One of the approaches for simulating an evacuation is Multiple Ant Colony Optimization (MACO) algorithm coupled with heuristic information, two-colony rules and local search for generating optimal indoor room spatial patterns (Yang et al., 2017). In case of a disaster event, Ant Colony Based algorithm can find the required number of first responders and their potential individual routes to search points of interest in a building which will minimize the overall time spent by all rescuers inside the disaster area (Tashakkori et al., 2016). Based on a swarm algorithm, swarm creatures can search for the requested target and, once found, return to the user whilst creating a path (Yoon et al., 2006).

In order to track evacuees’ movements, data from RFID devices and smartphones can be used (Ortakci et al., 2015). Also, surveillance videos can be processed to detect their movements (Zhou et al., 2016). Another approach suggests using the concept of decentralized evacuation targeting single evacuees in a dynamically changing environment with risk-aware guidance on their smartphones. Information depositories, collecting the knowledge acquired by the smartphones of evacuees passing by, at strategic locations convey it to other passing-by evacuees (Zhao et al., 2017). 3D localization approaches can be based on the use of Bluetooth (BT) radio technology and implemented using Java and J2ME (Cruz et al., 2011).

An important aspect of evacuation is guidance. Landmarks fetched in the memory of evacuees or responders can help them to prepare a mental map of the optimal route for escape or evacuation. Algorithms used can calculate path linking the minimal amount of actions to the landmarks (Vaiene et al., 2016). An optimization technique considering timespace- based risk is proposed taking into account the spatial location of evacuees within a building to minimize the risk (Han et al., 2007). One interesting approach used is of navigation graphs with weights, done with affordances based on ontology (Scholz et al., 2017).

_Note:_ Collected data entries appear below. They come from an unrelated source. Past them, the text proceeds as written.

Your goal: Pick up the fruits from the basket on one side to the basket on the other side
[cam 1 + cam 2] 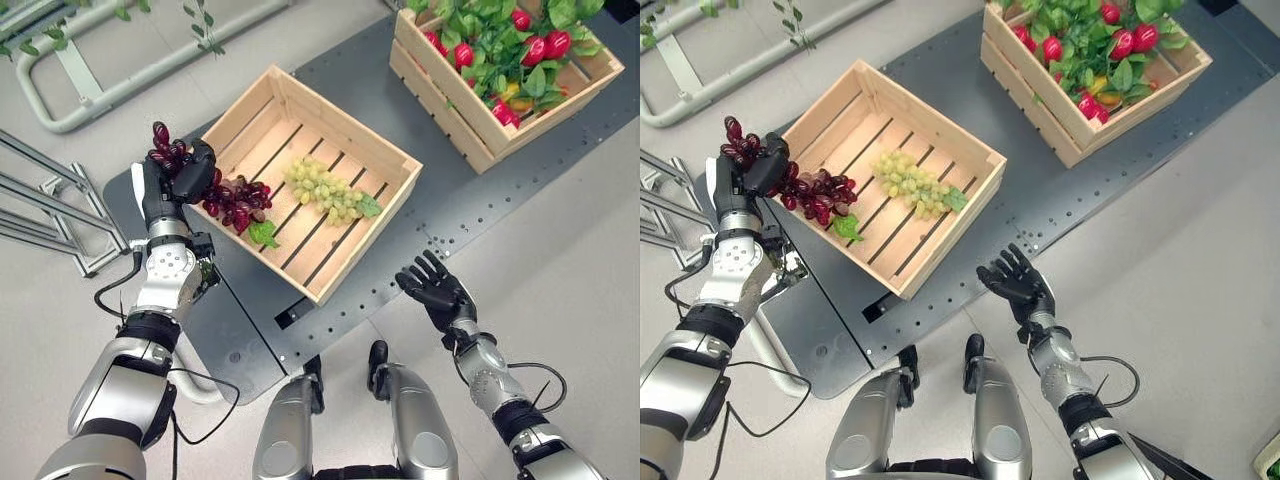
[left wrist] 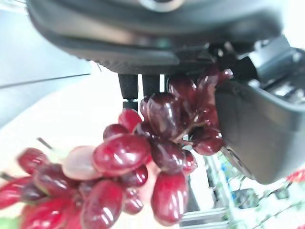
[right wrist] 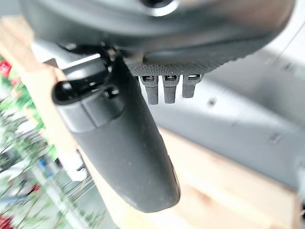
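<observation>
Red grapes (image 1: 232,200) are gripped in the left hand (image 1: 178,178), fingers and thumb curled round the upper end of the bunch, which is held up at the left rim of the near crate (image 1: 345,262). From the hand the bunch trails over that rim and above the crate's slatted floor, a green leaf (image 1: 263,234) showing at its lower end. In the left wrist view the glossy red berries (image 2: 143,162) are seen pressed between the thumb and the fingers.

Green grapes (image 1: 322,188) are seen lying inside the same crate, near its middle, with a small green leaf at their right end; they are set apart from the red bunch.

Over to the right, the right hand (image 1: 433,287) is held with fingers spread and nothing in it, above the dark tabletop (image 1: 470,200) just off the near crate's right corner. In the right wrist view its thumb (image 3: 128,157) is shown straight, with short fingertips beside it.

Farther back on the tabletop, at the right, a second crate (image 1: 470,120) is seen packed with green leaves (image 1: 490,40) and red fruits (image 1: 545,46)

White tubing (image 1: 120,85) is seen on the floor at the upper left
</observation>
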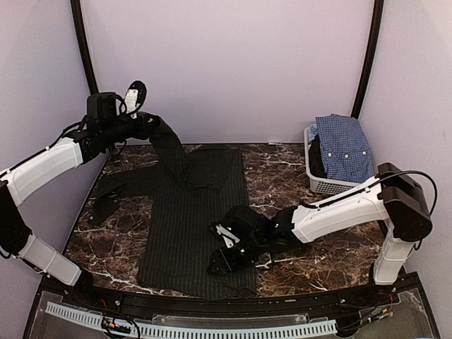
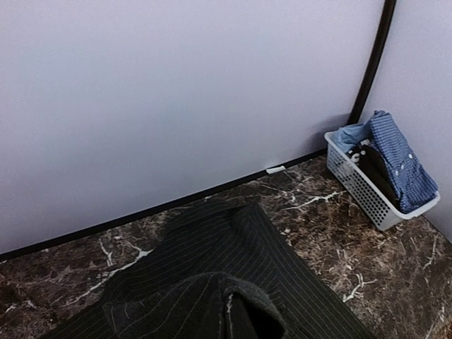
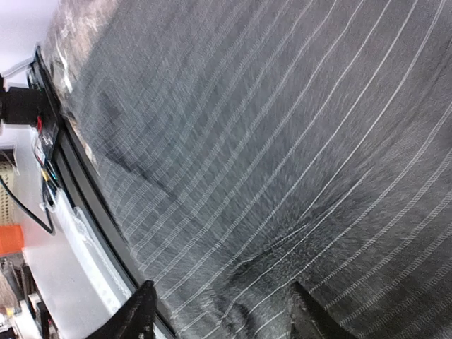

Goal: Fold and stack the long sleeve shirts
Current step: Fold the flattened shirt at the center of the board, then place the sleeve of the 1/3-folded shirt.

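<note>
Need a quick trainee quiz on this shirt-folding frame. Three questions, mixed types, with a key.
1. True or false: the blue-and-white check shirt is spread out flat.
2. What does the left gripper hold? A) part of the black pinstriped shirt, lifted off the surface; B) the check shirt; C) nothing.
3. Fill in: the right gripper, low over the near part of the black pinstriped shirt, is ___ (open or shut).

Key:
1. False. It is bundled in the white basket at the far right, draped over the rim.
2. A.
3. Open. The fingers stand apart with pinstriped cloth between them.
</note>
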Robot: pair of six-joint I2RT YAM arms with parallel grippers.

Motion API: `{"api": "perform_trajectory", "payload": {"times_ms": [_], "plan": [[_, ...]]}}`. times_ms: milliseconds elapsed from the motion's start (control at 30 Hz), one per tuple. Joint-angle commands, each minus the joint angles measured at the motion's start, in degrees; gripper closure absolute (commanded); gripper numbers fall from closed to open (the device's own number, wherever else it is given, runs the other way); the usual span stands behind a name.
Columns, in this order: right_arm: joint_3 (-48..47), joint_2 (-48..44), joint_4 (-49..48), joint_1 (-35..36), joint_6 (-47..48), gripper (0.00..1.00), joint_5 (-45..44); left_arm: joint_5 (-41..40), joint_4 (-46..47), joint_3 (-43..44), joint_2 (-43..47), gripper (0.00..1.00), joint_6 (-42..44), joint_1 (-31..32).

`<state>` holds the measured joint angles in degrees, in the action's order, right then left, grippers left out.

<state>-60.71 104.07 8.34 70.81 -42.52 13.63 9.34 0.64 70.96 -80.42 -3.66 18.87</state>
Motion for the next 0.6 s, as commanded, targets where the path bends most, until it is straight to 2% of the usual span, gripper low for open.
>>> {"api": "perform_trajectory", "payload": {"times_ms": [0,200,433,567], "plan": [[-2.9,-7.17,2.54,-1.39,2.48,0.36,-7.95,16.34,-0.95,-1.22,0.72,0.99,1.49,0.56],[-1.6,-14.11,2.4,-6.33,6.7,0.3,-17.54,28.31,-7.79,0.45,-2.63,0.99,2.46,2.8],[-3.98,-15.58,0.84,-11.21,12.49,0.28,-22.39,32.36,-19.89,4.82,-8.2,0.99,8.44,9.02],[-4.5,-15.39,3.1,-13.48,12.18,0.28,-25.61,33.16,-26.3,5.94,-12.51,1.0,10.32,12.87]]}}
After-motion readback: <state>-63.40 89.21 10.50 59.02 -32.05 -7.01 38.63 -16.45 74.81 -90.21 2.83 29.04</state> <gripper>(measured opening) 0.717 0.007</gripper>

Implementation of the constraint models require to take into account visibility and generating route descriptions (Stoffel et al., 2007). 3D engines have some capabilities to handle collision avoidance during route planning. For example, the physics component of the Unity Engine (Gangraker et al., 2015). Mosaics can be used to map local areas to ease user navigation through streets and hallways, by providing a wider field of view (FOV) and the inclusion of more decisive features. Besides, audio support, visual support can be considered as signage, visualtext, and visual-icons for augmenting environments (Molina et al., 2012).

3D information is essential to determine required safe egress time (RSET) performing evacuation simulations to understand evacuees’ performance as well as to accurately calculate available safe egress time (ASET) carrying out fire simulations (Bukowski et al., 2016).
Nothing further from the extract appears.